Tomatoes
July 12, 2007
The summer, as I keep moaning, hasn’t really kicked off. We get glimpses of blue skies and promises that things will get better, but then it’s echoes of Spring or worse – premature lapses of grey, like early omens of an inevitable slow but steady demise into Autumn.
The cold these days is the warning sign before the bend.
Tomatoes, anyway. Or the plants thereof.
Mine are stringy, pathetic reminders of last year’s plants. I thought I was doing something wrong, but they are in the same position as they are every year, right there on the east fence.
Hey – funny how that makes my house sound bigger than it is. It’s a fence and it’s on the east. My point is it gets the sun from about 11 and then right through until it sets.
But having spoken to those with fingers are darker hue of green, I have discovered that no one’s having much luck.
So why, glancing out the window from the shower today, do I notice in my neighbour’s garden plants three to four feet high pregnant with litters of under-ripe plump green fruit?
On their east fence, just like mine.
Their house isn’t bigger than mine. It’s just a fence and it’s on the east. Technically, it’s my west fence. I also have a fence to the south, which runs the length of my grounds and eventually connects the two.
Tomatoes.
Are they trying to taunt me? Where do they get off trying to keep up with the Joneses? Especially when I am the fucking Joneses.
Well, it turns out they bought the plants that way, matured in a heated greenhouse and the plunked down in their garden. “Right there against the east fence. Next to Jones, so every morning in the shower he sees our plants.”

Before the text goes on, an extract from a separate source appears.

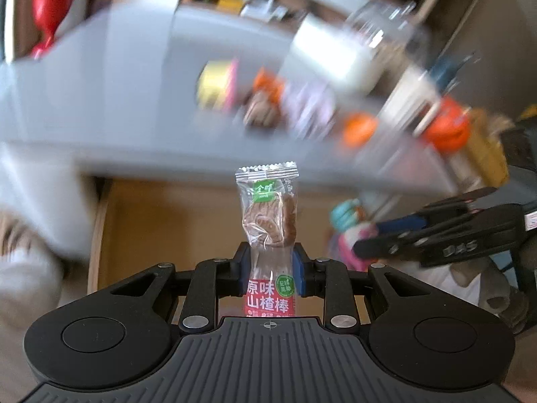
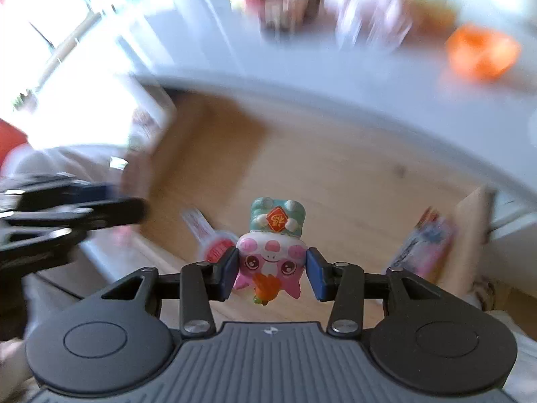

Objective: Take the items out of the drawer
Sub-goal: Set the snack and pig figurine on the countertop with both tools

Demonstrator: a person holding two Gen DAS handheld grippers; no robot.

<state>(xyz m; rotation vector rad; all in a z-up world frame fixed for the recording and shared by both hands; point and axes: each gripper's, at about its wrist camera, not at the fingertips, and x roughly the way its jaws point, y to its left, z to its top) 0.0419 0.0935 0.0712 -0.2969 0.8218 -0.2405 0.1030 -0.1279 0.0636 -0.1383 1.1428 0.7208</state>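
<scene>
My left gripper (image 1: pixel 271 270) is shut on a clear snack packet (image 1: pixel 270 221) with a red label and brown pieces inside; it stands upright above the open wooden drawer (image 1: pixel 161 215). My right gripper (image 2: pixel 272 270) is shut on a pink toy figure (image 2: pixel 272 252) with a teal hat, held upside down over the drawer floor (image 2: pixel 335 174). In the left wrist view the right gripper (image 1: pixel 376 238) reaches in from the right, with the toy (image 1: pixel 349 221) at its tips. The left gripper (image 2: pixel 134 208) shows blurred at the left of the right wrist view.
A grey-white tabletop (image 1: pixel 117 100) above the drawer carries blurred items: a yellow packet (image 1: pixel 214 84), orange pieces (image 1: pixel 359 129), wrapped snacks. In the drawer lie a red-and-white packet (image 2: pixel 208 235) and a colourful packet (image 2: pixel 423 245) by the right wall. Both views are motion-blurred.
</scene>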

What’s the fun of buying mature tomato plants? It’s the horticultural equivalent of shooting fish in a barrel.
You may as well buy tomatoes. Where’s about the nurturing? The feeding? The pinching out?
Fuckers.
Watch this grow. (I do a sort of slow unfolding of my middle finger.) Oooh, look at that. Mmmmm, that’s going to be a beauty. (Visual gag) There it comes. Look at that? You like that?
Assmonkeys.
Also – today is Henry David Thoreau’s (Thoreau’x?) birthday. He’d be 190 today and he was a friend of my man Ralph Waldo Emerson. I’ve written about both a lot on these pages, and here’s a post inspired by HDT written about this time last year.
10 comments
Did you nurture and water and care for andpinch out that hand gesture ?
The tomatoes might be growing a bit faster on that side of the fence.
But you are flipping them off a whole lot better.
They only wish they had your spirit…they’d trade a rip, juicy one for what you have.
GREAT post. You’re the only person I know who could pull off a visual gag like that in a blog post without using a picture. My mascara is probably running now, fucker.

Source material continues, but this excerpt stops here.